What a brilliant idea: moving a large supply of pre-kindling soaked with highly flammable resins into your house, loading it down with petrochemical-based ornaments, lacing it with heat-producing electrical devices, and surrounding the base with cardboard boxes and tissue paper. You just can’t have a traditional celebration without a proto-bonfire in your living room.

I do think that followers of Mithras might want to curtail their typical birthday service in light of Mad-Cow Disease, but global warming will certainly make the services in the oak wood in traditional druidic robes more comfortable.

When you put up your stocking on the mantel and put out the turnips for Gouger, Rooter, Tusker, and Snouter as well as the pork pie and sherry for the Hogfather, you can rest assured the Sun will come up, because it just slipped around back to return the lager it rented.

Enjoy! You have nothing to fear, except that sniveling little creep with the camera/phone at the office party or the eggnog that was put out rather early causing you to suspect that the bits on top aren’t nutmeg. [The pictures probably won’t appear on the ‘Net and the brandy will surely take care of the salmonella.]

A Calendar of Coming Events

November 30th

First Sunday of Advent
Gävlebocken is inaugurated.
Last day to make a Christmas Pudding.

December 6th

Feast of Saint Nicholas

December 13th

Feast of St.
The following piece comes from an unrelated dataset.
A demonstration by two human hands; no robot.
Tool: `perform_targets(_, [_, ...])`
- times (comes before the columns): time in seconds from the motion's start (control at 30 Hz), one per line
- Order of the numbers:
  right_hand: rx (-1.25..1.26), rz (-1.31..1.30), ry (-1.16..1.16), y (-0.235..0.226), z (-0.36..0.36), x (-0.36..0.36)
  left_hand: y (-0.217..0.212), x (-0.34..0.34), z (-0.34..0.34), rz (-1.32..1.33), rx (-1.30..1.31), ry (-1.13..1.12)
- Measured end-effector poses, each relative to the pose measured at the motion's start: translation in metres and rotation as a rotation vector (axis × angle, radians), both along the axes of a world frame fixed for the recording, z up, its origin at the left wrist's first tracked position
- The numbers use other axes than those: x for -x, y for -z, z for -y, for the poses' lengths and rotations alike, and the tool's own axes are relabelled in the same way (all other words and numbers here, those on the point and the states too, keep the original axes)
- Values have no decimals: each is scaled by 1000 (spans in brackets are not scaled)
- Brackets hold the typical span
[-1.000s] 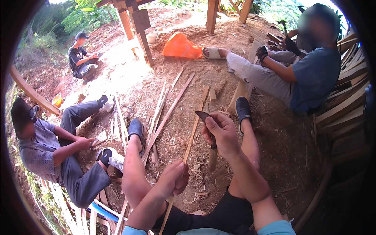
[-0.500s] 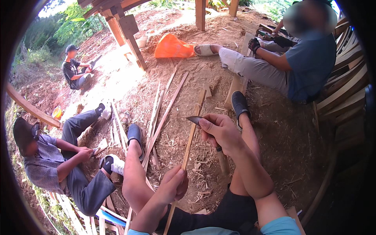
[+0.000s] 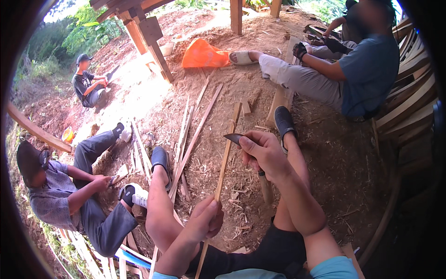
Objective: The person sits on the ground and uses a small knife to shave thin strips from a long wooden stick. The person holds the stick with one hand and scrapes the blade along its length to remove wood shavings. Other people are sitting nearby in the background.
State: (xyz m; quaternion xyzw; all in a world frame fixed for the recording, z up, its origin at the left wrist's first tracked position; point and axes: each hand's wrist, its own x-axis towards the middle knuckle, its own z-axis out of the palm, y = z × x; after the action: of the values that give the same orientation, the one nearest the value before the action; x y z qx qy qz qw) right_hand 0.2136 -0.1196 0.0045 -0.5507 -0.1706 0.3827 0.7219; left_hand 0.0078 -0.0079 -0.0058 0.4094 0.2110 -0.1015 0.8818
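My left hand is closed around a long, thin wooden strip. The strip slants from my lap up and away between my legs. My right hand grips a knife close behind its dark, pointed blade. Its wooden handle hangs down below that hand. The blade points left, with its tip beside the upper part of the strip; whether they touch, I cannot tell. Part of the knife is hidden by my fingers.
Long wooden slats lie on the dirt among shavings, left of the strip. A person works at the left, another sits at the right, and one farther back. An orange bag lies ahead, near wooden posts.
The knife and my right hand have shifted very slightly right and down. My left hand keeps its hold on the strip. The whole view has moved a little.
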Motion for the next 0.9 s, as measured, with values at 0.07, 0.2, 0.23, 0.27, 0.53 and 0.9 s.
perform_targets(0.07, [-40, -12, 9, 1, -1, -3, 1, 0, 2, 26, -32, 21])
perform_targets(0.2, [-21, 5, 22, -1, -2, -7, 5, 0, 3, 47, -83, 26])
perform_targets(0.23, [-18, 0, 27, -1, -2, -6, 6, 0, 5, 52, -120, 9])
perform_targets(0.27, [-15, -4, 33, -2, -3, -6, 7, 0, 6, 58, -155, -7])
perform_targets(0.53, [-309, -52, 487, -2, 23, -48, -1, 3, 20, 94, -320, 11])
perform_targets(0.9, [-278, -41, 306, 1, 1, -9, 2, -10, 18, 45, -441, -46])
Lucia

December 16th

First day of Hanukkah [begins at sundown which is the night of the 25th of Kislev on Jewish calenders]

December 21st

Winter Solstice [5:03PM Central Standard Time]
HogsWatch

December 23rd

Festivus

December 25th

Christmas
Birth of Mithras

December 26th

Boxing Day
Feast of Saint Stephan
First day of Kwanzaa

January 6th

Feast of the Epiphany
Día de los Reyes

January 7th

Orthodox Christmas

[When the Julian solar calendar replaced the old lunar calendar the Winter Solstice was December 25th. When Pope Gregory corrected the calendar he only corrected it by 10 days and not the full two weeks it was out of synch with the sun, so the date of the Solstice is now the 21st. Most Orthodox Churches continue to use the Julian calendar which is why their Christmas is on January 7th.]

Oh, this is the explanation of NODWISH coined by Mercury X23

2 comments

1 Steve Bates { 11.29.14 at 5:29 pm }

A splendid holiday post as always, Bryan!

Thanks for the glimpse of the Gävle Goat; they seem to have sped up the sampling rate for the camera this year.

Dec. 21 and Jan. 7 are also the birthdays, respectively, of our dear friend Catherine the photographer (I think she has some of her Istanbul photos up on her site by now; also some from Cornwall), and my late father, the original liberal Bates. So there’s even more to celebrate this season!

2 Bryan { 11.29.14 at 6:53 pm }

It looks like the Gävle Goat is coated with a fire retardant foam this year, and it is always dedicated on the first Sunday of Advent.

My Mother would have been 90 on the 28th of December, so it is a busy time for us all.